→ **Problem requirements**: Please repeat, unchanged, the lines at the top of the listing below, ending with the one that has "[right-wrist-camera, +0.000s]".

→ **Recorded information**:
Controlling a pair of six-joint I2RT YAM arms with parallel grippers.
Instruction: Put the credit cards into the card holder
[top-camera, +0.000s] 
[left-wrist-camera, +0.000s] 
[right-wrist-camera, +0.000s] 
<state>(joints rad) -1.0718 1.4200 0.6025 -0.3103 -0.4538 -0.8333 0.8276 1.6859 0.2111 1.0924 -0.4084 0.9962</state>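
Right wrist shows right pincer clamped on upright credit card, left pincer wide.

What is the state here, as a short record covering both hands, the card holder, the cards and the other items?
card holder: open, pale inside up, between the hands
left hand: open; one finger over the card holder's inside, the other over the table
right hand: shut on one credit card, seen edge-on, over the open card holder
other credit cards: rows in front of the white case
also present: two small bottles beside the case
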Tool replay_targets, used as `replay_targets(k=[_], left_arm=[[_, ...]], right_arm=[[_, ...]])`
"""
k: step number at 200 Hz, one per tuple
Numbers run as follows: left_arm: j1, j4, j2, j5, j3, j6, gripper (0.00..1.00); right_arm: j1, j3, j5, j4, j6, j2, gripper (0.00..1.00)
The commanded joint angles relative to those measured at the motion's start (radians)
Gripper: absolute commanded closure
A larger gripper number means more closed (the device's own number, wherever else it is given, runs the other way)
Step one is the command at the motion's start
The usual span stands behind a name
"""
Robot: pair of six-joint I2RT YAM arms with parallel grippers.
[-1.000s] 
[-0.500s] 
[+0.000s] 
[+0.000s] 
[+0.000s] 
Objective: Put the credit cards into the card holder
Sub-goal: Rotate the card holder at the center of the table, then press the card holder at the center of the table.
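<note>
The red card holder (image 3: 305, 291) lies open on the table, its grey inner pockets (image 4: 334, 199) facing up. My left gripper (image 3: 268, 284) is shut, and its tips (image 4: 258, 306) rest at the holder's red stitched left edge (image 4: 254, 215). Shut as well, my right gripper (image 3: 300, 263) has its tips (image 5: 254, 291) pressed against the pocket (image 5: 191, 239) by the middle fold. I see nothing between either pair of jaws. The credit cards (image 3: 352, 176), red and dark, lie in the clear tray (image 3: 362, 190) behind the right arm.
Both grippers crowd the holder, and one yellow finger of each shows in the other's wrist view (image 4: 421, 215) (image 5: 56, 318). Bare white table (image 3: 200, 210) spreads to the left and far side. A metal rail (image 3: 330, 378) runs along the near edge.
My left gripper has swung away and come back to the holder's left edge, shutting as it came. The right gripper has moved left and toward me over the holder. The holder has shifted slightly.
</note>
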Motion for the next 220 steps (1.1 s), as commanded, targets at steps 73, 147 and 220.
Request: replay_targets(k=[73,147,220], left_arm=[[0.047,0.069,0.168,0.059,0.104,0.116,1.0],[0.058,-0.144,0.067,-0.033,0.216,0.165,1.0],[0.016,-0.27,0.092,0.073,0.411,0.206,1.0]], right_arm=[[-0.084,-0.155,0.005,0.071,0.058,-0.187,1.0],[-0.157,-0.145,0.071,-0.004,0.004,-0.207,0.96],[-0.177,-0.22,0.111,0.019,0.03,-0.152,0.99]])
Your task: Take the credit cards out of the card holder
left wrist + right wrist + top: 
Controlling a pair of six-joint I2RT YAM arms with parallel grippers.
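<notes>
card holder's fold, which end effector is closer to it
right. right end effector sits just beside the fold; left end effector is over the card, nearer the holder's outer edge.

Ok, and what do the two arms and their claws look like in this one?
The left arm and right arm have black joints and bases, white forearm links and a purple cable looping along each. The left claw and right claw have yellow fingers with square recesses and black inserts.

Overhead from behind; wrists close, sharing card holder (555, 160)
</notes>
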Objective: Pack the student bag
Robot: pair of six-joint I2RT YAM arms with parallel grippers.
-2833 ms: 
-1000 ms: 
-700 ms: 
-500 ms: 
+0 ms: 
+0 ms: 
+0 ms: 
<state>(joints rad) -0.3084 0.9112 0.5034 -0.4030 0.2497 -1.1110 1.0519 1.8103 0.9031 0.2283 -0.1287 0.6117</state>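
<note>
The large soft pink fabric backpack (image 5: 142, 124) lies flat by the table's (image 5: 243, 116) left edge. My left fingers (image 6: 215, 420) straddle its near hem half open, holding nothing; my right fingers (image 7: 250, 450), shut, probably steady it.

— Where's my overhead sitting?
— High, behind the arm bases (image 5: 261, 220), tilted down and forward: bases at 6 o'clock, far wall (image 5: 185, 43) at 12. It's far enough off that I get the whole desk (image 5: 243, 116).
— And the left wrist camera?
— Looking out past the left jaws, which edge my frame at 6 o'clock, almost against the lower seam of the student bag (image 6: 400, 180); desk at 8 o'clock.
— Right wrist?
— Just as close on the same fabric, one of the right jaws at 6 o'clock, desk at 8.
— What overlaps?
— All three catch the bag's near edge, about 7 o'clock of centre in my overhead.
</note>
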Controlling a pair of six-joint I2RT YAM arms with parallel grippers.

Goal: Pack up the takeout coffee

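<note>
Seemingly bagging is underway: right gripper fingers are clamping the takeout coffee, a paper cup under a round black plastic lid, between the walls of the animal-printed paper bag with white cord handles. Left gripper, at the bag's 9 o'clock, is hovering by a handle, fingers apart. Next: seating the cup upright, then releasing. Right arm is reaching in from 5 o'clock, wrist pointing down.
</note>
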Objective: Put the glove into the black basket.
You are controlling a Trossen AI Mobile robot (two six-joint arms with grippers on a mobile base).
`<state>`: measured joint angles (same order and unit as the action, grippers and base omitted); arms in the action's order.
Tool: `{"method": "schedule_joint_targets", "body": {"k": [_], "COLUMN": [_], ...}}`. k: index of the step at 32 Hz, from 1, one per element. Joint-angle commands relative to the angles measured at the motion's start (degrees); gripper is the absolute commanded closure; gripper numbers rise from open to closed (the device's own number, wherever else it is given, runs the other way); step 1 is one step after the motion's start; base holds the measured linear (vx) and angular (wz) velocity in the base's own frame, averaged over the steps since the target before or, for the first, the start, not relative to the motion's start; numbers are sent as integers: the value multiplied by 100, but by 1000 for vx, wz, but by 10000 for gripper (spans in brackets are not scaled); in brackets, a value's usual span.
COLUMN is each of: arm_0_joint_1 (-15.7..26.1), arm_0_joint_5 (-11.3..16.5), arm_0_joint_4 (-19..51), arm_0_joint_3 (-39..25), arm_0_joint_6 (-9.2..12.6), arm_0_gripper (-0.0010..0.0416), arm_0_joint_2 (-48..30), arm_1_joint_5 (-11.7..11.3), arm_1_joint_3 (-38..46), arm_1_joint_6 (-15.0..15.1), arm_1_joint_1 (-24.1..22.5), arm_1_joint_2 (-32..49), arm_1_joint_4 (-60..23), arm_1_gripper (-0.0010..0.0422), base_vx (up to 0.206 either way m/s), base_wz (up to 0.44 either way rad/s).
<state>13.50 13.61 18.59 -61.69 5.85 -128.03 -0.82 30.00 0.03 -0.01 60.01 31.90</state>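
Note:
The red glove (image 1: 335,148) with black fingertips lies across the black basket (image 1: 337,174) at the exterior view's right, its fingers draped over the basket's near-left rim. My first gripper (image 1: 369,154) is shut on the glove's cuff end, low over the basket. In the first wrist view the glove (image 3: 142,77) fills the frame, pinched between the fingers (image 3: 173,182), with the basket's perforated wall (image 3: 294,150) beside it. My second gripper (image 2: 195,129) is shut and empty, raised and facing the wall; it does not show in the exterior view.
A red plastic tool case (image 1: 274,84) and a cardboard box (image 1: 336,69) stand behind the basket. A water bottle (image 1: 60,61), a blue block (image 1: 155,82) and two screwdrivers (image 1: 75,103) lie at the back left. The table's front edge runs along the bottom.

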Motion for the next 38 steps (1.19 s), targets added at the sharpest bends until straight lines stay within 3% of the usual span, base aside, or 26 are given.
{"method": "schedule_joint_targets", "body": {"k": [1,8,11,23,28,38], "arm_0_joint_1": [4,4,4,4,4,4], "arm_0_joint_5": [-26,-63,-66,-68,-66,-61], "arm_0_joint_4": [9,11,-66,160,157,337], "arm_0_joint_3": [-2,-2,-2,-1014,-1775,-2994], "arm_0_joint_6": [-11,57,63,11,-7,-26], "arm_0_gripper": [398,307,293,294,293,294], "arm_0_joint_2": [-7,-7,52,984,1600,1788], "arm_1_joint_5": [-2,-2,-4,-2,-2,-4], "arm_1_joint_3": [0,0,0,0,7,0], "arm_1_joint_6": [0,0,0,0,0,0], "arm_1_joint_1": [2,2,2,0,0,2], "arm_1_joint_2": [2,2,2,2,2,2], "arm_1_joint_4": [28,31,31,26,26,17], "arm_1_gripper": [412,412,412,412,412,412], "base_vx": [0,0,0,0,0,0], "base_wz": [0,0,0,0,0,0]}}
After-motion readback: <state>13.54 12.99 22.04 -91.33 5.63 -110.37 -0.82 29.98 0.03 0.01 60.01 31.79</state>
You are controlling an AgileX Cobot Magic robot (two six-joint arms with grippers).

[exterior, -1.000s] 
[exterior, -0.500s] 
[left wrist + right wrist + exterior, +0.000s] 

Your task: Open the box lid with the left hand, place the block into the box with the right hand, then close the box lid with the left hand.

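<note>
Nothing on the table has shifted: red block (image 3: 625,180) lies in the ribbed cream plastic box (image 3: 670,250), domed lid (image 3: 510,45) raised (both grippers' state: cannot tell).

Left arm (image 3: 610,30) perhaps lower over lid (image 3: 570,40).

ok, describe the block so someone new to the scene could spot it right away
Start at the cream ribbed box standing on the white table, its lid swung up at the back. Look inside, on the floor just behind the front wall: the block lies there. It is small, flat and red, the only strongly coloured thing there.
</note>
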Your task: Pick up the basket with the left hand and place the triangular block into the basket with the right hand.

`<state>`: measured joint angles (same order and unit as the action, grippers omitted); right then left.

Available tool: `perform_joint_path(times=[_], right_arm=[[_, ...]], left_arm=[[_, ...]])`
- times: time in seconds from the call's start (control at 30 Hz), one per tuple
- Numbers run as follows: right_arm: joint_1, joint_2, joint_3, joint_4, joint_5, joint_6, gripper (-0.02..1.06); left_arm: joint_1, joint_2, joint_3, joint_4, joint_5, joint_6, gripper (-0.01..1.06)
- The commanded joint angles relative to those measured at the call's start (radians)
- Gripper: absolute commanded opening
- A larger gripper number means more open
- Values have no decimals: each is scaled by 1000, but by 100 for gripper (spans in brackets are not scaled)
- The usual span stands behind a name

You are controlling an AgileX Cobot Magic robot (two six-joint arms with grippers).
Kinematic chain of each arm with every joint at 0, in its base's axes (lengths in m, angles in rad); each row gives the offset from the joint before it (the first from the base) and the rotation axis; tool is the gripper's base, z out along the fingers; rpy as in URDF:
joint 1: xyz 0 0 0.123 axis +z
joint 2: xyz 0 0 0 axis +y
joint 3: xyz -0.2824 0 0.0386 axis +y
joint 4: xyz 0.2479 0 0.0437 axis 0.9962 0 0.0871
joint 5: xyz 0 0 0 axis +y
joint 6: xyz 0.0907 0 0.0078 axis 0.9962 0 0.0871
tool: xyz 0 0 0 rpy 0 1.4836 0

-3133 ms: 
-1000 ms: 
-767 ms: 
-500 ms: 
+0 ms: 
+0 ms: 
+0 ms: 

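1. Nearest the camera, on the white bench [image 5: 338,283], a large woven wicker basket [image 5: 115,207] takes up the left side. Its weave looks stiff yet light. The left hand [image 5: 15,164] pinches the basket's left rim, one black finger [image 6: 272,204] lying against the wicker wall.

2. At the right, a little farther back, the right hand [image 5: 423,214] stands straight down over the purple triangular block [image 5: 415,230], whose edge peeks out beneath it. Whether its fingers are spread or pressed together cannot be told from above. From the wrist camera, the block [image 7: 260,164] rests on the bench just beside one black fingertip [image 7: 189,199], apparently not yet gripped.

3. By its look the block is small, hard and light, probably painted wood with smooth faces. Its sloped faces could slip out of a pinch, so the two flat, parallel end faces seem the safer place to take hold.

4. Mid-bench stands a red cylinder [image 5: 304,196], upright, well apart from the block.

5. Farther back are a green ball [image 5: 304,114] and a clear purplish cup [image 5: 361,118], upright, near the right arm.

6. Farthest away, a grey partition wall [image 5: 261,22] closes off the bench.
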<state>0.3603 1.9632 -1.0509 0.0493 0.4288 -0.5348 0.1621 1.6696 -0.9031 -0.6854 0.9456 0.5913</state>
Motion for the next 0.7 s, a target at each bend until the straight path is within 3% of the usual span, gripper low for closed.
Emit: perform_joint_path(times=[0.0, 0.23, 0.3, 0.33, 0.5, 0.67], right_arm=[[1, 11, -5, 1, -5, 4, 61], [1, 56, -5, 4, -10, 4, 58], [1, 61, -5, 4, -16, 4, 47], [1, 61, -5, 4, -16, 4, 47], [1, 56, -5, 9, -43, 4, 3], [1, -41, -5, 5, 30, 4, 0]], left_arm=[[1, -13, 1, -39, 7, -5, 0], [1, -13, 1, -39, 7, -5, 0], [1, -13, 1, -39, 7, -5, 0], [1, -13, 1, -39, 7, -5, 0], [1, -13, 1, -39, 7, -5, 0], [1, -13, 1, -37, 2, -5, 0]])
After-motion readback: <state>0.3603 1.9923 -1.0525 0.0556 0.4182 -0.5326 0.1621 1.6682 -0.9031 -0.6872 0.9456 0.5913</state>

→ **Answer to this task**:
Controlling a pair of six-joint I2RT YAM arms with parallel grippers.
Instruction: Put the credit cards into the card holder
[top-camera, +0.000s] 
[left-wrist-camera, +0.000s] 
[right-wrist-camera, +0.000s] 

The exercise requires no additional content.